### Exercise
From the first line to the last, copy the material exactly and leave the pictures out.

### Collected material
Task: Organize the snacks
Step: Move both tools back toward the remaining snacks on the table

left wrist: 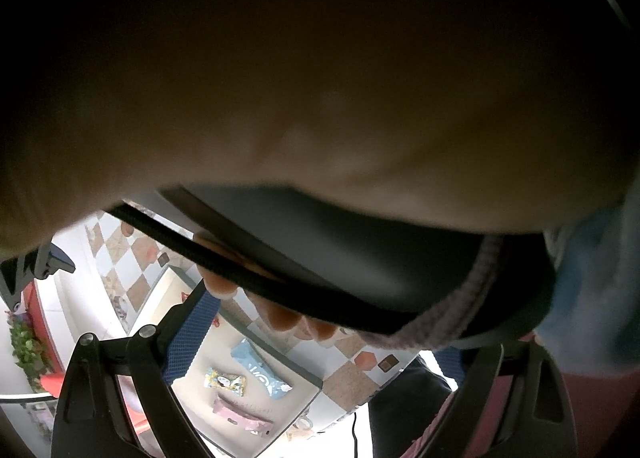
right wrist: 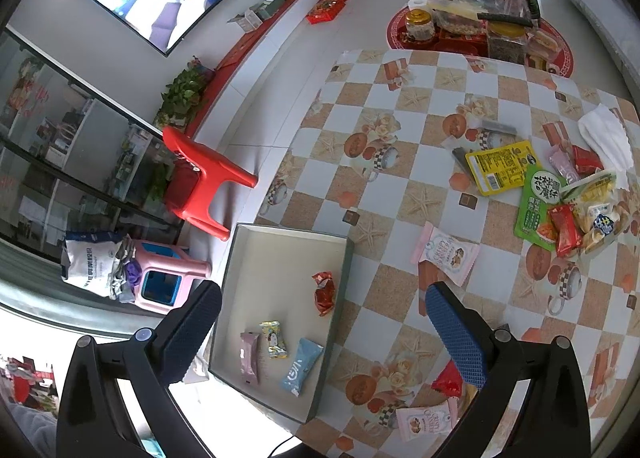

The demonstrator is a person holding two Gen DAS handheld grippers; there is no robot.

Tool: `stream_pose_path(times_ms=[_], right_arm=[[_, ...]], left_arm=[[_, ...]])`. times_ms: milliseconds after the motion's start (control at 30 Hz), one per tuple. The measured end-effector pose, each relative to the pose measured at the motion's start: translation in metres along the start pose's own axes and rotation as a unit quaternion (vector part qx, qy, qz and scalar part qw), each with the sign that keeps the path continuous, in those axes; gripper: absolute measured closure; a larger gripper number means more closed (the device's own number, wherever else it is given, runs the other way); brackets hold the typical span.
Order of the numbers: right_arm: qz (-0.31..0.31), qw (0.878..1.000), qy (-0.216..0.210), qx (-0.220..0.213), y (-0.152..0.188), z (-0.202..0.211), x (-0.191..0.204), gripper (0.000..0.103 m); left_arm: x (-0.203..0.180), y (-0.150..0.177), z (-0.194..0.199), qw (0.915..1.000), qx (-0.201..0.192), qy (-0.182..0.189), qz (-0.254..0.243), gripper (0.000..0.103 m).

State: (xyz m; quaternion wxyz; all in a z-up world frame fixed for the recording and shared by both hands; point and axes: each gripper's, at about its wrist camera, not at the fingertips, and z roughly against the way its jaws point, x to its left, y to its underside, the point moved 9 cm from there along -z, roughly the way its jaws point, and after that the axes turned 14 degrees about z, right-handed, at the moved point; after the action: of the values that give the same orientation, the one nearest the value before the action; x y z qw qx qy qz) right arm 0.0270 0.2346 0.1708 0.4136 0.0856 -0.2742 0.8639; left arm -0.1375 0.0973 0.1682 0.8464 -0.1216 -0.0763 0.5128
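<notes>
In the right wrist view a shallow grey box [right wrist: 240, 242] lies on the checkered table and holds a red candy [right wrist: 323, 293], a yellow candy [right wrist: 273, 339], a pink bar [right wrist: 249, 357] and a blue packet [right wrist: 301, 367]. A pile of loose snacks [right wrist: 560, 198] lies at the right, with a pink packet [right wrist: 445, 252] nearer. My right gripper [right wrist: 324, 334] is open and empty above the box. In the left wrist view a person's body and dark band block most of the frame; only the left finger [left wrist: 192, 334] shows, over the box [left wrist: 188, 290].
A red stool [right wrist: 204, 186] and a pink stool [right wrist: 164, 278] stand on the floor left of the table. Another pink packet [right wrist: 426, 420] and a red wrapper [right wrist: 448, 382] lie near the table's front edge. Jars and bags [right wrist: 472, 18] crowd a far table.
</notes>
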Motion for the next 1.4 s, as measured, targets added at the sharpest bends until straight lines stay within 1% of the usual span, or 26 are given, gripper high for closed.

### Written reply
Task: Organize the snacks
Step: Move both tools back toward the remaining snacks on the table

left wrist: 
right wrist: 

The demonstrator is a person holding two Gen DAS handheld grippers; there is no robot.

Tool: `stream_pose_path(times_ms=[_], right_arm=[[_, ...]], left_arm=[[_, ...]])`. times_ms: milliseconds after the motion's start (control at 30 Hz), one per tuple. The measured end-effector pose, each relative to the pose measured at the motion's start: translation in metres along the start pose's own axes and rotation as a unit quaternion (vector part qx, qy, qz and scalar part qw), each with the sign that keeps the path continuous, in those axes; gripper: absolute measured closure; a larger gripper number means more closed (the device's own number, wherever else it is given, runs the other way); brackets hold the typical span.
Order of the numbers: right_arm: qz (-0.31..0.31), qw (0.878..1.000), qy (-0.216..0.210), qx (-0.220..0.213), y (-0.152..0.188), z (-0.202..0.211), x (-0.191..0.204), gripper (0.000..0.103 m); left_arm: x (-0.203..0.180), y (-0.150..0.177), z (-0.194..0.199), qw (0.915..1.000), qx (-0.201..0.192), qy (-0.182..0.189), qz (-0.254..0.243), gripper (0.000..0.103 m).

State: (xyz m; quaternion wxyz; all in a z-up world frame fixed for the recording and shared by both hands; point and axes: each gripper's, at about its wrist camera, not at the fingertips, and z roughly against the way its jaws point, x to its left, y to its underside, the point moved 9 cm from there along -z, roughly the way its jaws point, and after that the axes turned 14 degrees about z, right-handed, at the moved point; after the action: of the values that give the same orientation, the one nearest the value before the action; x y z qw qx qy qz) right arm 0.0270 0.2346 0.1708 0.4136 0.0856 -0.2742 0.8639; left arm -0.1375 0.0973 0.1682 0.8464 -0.1216 -0.0763 0.5128
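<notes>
In the right wrist view a shallow grey box [right wrist: 240, 242] lies on the checkered table and holds a red candy [right wrist: 323, 293], a yellow candy [right wrist: 273, 339], a pink bar [right wrist: 249, 357] and a blue packet [right wrist: 301, 367]. A pile of loose snacks [right wrist: 560, 198] lies at the right, with a pink packet [right wrist: 445, 252] nearer. My right gripper [right wrist: 324, 334] is open and empty above the box. In the left wrist view a person's body and dark band block most of the frame; only the left finger [left wrist: 192, 334] shows, over the box [left wrist: 188, 290].
A red stool [right wrist: 204, 186] and a pink stool [right wrist: 164, 278] stand on the floor left of the table. Another pink packet [right wrist: 426, 420] and a red wrapper [right wrist: 448, 382] lie near the table's front edge. Jars and bags [right wrist: 472, 18] crowd a far table.
</notes>
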Motion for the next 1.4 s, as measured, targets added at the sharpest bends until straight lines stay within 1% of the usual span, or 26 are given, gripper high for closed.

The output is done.